Вдруг Лешка напрягся, настроив все органы чувств на пространство коридора. По коридору кто-то шел, но не крался. И Лешка успокоился. Он увидел, как за матовым стеклом замерла человеческая тень. То, что это была мужская тень, парень определил сразу – слишком крупная фигура, мощная, что не свойственно женщине, какого бы роста она ни была. Это наверняка врач, и сейчас он начнет отчитывать Лешку: мол, что здесь делаешь в такой поздний час.
Дверь слегка приоткрылась, и образовалась маленькая щель. Несколько секунд дверь не двигалась, словно за ней никто не стоял… «Если это свой, то почему так осторожен?» – промелькнуло в голове Лешки, но он сразу же отбросил эту мысль, потому что «не своих» здесь просто не бывает.
И точно. В палату вошел врач. В обычном темно-зеленом костюме, только с повязкой на лице, какую надевают во времена эпидемий или на операции.
– Извините, я тут… – начал было оправдываться Лешка перед врачом.
Внезапно врач сделал выпад, выбросив вперед руку. Что-то кольнуло в бок. Почти сразу палата поплыла перед Лешкиными глазами. Парень не понял, что произошло, лишь почувствовал, что теряет силы. Ослабли мышцы ног, он упал на колени, потом потерял равновесие и свалился, скорчившись не от боли, а оттого, что все качалось, будто он оказался на корабле в шторм. В теле, мышцах, внутренностях ощущалась отвратительная легкость, ничего не имеющая общего с настоящей легкостью, знакомой каждому человеку. Лешка ясно видел ноги врача у своего лица и не понимал, почему тот не помогает ему.
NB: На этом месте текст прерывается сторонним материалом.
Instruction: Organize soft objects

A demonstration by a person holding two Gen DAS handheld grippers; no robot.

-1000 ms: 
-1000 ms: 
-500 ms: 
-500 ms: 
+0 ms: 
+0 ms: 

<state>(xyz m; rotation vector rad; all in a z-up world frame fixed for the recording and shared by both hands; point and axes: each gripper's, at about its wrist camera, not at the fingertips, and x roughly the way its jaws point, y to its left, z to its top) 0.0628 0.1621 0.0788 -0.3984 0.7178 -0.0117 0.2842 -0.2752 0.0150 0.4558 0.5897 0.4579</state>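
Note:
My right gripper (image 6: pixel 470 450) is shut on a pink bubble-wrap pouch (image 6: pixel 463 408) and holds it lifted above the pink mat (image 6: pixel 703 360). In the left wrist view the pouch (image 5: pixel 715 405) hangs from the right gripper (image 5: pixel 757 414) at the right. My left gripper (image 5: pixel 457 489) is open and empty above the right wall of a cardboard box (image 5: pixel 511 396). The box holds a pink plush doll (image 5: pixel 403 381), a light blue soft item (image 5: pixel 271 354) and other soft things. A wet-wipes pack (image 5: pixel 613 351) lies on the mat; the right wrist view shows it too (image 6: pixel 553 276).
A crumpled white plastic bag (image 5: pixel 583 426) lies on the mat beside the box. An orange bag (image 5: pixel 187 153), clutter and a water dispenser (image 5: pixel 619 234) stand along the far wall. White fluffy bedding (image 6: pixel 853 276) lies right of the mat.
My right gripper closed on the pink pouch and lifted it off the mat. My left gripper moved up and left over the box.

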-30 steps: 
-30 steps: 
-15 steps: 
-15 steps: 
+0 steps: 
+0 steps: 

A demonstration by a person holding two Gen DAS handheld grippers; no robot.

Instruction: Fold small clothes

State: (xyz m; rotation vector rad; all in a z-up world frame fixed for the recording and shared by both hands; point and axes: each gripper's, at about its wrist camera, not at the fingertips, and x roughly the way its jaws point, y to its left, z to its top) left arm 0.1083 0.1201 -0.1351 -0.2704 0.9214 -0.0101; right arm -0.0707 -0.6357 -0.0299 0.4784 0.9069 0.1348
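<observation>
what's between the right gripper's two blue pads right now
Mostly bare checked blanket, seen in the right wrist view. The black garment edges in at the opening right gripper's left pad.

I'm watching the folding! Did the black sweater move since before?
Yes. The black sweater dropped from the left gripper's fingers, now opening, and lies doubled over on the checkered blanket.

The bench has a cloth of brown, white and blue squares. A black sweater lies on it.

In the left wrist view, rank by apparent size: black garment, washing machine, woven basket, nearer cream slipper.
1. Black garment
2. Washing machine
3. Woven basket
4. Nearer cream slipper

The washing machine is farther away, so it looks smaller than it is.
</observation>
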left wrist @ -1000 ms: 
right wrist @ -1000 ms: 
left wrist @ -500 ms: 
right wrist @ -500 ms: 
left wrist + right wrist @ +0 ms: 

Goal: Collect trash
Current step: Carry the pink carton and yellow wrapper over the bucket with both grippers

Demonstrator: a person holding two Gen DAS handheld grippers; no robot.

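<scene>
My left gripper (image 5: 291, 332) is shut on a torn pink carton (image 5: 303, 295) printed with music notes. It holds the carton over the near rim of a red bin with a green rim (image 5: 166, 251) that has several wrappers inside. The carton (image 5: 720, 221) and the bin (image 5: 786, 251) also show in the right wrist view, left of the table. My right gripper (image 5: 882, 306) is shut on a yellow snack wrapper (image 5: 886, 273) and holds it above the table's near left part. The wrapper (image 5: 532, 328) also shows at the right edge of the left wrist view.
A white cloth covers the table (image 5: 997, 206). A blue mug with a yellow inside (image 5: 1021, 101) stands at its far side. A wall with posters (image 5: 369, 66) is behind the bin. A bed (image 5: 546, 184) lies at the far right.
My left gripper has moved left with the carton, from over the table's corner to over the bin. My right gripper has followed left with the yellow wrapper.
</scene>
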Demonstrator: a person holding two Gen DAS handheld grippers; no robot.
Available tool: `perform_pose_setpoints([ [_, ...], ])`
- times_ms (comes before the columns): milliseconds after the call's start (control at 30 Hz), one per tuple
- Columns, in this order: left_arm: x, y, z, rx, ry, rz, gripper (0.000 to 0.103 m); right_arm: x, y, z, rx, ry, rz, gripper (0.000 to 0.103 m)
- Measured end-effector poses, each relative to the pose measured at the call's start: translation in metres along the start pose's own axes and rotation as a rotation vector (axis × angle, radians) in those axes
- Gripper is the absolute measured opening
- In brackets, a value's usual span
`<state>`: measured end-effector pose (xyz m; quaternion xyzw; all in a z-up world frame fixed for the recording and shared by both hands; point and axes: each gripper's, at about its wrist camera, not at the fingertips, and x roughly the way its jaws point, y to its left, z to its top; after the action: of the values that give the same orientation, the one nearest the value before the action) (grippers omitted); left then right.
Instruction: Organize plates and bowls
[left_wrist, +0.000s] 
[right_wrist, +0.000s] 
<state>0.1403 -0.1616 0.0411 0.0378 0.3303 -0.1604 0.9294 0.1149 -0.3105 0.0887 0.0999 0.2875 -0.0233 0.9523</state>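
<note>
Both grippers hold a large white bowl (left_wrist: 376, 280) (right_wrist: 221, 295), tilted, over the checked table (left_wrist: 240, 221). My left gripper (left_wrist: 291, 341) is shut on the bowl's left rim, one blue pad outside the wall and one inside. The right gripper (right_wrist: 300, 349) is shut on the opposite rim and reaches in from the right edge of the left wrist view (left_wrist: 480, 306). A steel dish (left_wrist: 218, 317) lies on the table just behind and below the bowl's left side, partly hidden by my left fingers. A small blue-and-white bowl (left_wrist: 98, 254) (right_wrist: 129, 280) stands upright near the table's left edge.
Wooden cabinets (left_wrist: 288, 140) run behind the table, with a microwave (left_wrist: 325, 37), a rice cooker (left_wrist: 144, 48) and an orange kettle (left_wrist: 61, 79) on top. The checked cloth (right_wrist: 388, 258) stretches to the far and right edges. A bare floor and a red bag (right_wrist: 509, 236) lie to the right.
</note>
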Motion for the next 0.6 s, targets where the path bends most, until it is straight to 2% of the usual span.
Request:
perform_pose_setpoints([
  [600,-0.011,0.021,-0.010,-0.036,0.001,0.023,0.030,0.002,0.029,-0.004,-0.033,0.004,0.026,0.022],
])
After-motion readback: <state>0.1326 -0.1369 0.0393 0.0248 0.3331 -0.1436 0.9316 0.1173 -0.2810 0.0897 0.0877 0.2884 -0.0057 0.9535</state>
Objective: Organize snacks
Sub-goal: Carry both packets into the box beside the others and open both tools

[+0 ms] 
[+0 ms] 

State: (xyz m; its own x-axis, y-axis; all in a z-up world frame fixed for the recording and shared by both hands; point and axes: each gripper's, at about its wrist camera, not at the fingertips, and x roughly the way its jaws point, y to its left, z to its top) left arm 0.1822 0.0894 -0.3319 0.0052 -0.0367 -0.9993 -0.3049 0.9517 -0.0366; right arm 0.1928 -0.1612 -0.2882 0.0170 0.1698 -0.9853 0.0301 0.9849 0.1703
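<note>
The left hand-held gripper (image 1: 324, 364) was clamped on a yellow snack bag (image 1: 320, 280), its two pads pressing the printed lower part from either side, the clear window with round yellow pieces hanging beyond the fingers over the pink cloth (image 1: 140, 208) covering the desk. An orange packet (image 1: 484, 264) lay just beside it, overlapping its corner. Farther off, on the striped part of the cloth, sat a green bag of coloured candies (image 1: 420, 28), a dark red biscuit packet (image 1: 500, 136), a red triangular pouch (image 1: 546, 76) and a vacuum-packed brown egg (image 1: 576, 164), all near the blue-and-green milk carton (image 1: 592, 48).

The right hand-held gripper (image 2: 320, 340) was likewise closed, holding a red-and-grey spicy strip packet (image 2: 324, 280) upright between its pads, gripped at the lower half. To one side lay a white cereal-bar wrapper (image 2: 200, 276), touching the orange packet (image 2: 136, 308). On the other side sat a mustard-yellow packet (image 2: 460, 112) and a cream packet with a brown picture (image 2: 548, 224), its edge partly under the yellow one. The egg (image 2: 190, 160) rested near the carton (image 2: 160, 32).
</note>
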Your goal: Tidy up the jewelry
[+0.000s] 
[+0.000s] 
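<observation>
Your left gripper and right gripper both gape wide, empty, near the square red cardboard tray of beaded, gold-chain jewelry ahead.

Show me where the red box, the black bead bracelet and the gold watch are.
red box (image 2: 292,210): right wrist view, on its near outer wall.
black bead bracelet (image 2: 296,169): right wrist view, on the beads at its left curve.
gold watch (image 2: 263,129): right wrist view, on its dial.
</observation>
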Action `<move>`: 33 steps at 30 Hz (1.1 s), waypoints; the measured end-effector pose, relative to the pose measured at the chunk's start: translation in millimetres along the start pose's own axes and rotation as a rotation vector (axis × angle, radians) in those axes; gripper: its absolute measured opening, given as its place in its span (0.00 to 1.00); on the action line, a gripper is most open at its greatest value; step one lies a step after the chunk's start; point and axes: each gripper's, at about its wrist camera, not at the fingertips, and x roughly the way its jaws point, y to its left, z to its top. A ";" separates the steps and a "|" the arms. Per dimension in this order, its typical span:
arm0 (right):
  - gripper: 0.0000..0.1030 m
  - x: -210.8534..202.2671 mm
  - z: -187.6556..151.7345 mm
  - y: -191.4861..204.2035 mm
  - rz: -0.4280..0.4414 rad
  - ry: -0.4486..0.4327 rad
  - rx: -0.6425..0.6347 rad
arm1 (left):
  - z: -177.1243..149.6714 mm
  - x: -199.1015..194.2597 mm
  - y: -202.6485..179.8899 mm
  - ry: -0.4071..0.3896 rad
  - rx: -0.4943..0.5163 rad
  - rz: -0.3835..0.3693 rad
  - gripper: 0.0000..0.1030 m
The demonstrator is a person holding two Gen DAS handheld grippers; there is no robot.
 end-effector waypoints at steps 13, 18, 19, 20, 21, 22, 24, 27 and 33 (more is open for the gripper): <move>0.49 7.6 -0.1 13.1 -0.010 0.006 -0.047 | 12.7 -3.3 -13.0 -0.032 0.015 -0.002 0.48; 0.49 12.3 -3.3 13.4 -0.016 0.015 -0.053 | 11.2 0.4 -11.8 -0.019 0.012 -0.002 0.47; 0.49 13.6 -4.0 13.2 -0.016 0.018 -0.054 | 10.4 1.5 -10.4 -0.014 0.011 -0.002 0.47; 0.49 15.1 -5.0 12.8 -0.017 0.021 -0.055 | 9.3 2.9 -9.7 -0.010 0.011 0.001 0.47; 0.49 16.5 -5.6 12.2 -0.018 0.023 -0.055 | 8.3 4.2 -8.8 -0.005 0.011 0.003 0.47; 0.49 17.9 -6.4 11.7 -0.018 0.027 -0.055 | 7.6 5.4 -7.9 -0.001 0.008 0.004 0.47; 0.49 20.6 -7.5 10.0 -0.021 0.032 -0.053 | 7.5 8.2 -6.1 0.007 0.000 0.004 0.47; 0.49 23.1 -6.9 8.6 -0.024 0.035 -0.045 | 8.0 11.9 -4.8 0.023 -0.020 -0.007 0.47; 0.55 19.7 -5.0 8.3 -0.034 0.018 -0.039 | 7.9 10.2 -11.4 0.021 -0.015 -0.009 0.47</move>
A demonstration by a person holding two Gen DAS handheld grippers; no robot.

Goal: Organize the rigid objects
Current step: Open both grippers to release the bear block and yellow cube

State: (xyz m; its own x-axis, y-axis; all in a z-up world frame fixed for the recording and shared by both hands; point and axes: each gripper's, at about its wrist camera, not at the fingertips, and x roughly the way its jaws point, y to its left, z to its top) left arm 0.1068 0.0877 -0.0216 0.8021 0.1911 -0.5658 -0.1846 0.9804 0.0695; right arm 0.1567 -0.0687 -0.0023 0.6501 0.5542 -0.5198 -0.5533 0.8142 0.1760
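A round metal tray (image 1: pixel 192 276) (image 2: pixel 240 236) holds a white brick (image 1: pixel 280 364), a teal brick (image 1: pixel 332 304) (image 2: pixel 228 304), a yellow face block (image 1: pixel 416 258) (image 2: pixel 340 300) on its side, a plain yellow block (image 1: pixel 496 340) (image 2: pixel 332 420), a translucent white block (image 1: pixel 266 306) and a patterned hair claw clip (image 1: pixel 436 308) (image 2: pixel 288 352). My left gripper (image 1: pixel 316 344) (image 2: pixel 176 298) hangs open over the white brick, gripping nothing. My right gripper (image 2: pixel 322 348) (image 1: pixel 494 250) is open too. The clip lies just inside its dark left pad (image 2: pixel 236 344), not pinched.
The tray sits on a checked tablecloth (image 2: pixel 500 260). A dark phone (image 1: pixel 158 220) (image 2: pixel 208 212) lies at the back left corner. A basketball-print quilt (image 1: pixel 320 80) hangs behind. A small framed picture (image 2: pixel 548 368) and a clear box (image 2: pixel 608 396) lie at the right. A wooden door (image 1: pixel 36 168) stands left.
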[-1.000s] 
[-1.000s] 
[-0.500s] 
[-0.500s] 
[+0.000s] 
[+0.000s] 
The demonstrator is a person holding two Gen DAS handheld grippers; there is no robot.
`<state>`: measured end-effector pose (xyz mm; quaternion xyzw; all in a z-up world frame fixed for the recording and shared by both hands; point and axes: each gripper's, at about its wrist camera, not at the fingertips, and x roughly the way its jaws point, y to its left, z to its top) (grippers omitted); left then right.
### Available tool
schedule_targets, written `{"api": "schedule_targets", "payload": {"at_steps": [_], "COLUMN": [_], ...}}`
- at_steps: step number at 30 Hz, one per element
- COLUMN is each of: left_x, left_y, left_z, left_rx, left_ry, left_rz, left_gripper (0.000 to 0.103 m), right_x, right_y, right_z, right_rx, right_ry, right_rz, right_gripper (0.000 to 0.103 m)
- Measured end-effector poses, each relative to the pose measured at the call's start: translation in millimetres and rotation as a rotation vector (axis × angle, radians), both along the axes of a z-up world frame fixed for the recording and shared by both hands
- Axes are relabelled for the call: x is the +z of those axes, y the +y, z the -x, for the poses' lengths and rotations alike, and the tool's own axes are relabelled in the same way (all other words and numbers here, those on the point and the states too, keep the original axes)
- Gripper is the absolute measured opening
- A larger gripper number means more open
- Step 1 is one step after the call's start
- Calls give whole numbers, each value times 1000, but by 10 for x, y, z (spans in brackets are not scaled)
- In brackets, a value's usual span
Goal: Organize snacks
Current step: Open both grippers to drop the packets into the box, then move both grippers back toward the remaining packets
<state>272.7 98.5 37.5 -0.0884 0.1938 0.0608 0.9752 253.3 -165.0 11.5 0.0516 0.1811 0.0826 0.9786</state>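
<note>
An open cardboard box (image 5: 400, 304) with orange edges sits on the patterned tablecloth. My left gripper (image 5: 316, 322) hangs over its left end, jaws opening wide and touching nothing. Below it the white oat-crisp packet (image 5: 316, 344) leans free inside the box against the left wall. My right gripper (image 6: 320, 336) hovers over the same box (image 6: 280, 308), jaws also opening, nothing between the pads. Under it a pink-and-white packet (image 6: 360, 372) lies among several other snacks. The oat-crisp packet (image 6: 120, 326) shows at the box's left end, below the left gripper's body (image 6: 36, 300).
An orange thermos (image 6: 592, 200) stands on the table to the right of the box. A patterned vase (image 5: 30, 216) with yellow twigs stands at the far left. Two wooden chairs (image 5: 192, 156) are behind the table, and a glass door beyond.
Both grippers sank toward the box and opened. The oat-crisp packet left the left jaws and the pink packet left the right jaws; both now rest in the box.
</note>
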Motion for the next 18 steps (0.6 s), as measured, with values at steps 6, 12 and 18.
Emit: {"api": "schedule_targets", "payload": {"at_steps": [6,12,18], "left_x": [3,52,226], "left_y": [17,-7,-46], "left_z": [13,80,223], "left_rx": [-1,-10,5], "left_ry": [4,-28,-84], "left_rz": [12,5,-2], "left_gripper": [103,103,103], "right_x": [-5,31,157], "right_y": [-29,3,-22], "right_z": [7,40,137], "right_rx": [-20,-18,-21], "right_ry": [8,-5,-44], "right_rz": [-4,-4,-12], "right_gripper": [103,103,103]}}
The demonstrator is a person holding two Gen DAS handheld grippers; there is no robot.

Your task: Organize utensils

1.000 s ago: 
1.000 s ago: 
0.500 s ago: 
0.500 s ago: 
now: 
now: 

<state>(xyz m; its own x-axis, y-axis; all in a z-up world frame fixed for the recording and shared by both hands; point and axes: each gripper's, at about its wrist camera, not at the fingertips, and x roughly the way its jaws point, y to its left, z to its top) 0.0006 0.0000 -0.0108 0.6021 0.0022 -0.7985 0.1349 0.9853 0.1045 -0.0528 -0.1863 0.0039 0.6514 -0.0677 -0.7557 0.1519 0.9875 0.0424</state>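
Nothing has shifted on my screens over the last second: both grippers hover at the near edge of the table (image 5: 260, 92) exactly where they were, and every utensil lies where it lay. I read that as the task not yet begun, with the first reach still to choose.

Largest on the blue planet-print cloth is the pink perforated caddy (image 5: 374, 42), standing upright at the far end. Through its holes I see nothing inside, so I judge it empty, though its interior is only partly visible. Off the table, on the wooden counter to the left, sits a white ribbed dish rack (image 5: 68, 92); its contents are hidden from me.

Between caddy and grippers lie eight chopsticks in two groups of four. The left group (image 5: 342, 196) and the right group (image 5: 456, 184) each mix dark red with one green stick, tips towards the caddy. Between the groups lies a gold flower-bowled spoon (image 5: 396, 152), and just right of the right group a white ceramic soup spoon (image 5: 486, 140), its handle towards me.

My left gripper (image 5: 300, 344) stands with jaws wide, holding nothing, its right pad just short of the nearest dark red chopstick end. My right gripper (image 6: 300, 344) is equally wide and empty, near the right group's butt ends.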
Хотел подняться сам, но тело не слушалось, оно жило отдельно от Лешки. Казалось, оно само и поднялось, парит над полом. Мозг работал, но тягуче, глаза слипались. Лешка все видел и слышал. Слышал, только как будто издалека, голос Оленьки, вошедшей в палату и кинувшейся к врачу:
– Что вы делаете? Я замени…
Речь Ольги оборвалась на полуслове. Почему? Лешка усилием воли заставил себя повернуть тяжелую, стотонную голову. Он увидел, как Ольга взмахнула руками и плавно падает. Упала. Рядом с ним.
«Это был не врач», – подумал он и вдруг полетел куда-то назад от себя. Он оторвался от пола и летел к потолку, потом к крыше, потом выше… Он летел в темноту и в конце концов перестал что-либо видеть и чувствовать.
Наступило утро. В состоянии подавленности Оленька сидела на кровати в мужской палате, поджав под себя ноги и положив подбородок на спинку. Не менее подавлен был и Лешка, который полулежал на той же кровати. Остальные мужчины, находившиеся в палате, тщательно соблюдали тишину, хотя об этом их никто не просил. Если кто-нибудь вставал и при том скрипела кровать, больные смотрели на него с осуждением.
В палату вошел Виталик, приблизился к пострадавшим. Правда, те не отреагировали на его появление, и ему пришлось напомнить о себе:
– Оленька, как ты?
– Плохо, – едва вымолвила она, не поворачиваясь в его сторону.
– Понятно, – покивал он. – Там девочки приготовили чай… в столовой… Идите с Лешей, выпейте… Ну, а ты как, парень?
– Тошнит, – коротко ответил Лешка.
– Пройдет, – заверил Виталик. – Анализы отправили в лабораторию, надеюсь, к вечеру узнаем, какой наркотик он вколол тебе.
– А смысл? Я ж не умер. Эмиль Максимович приехал?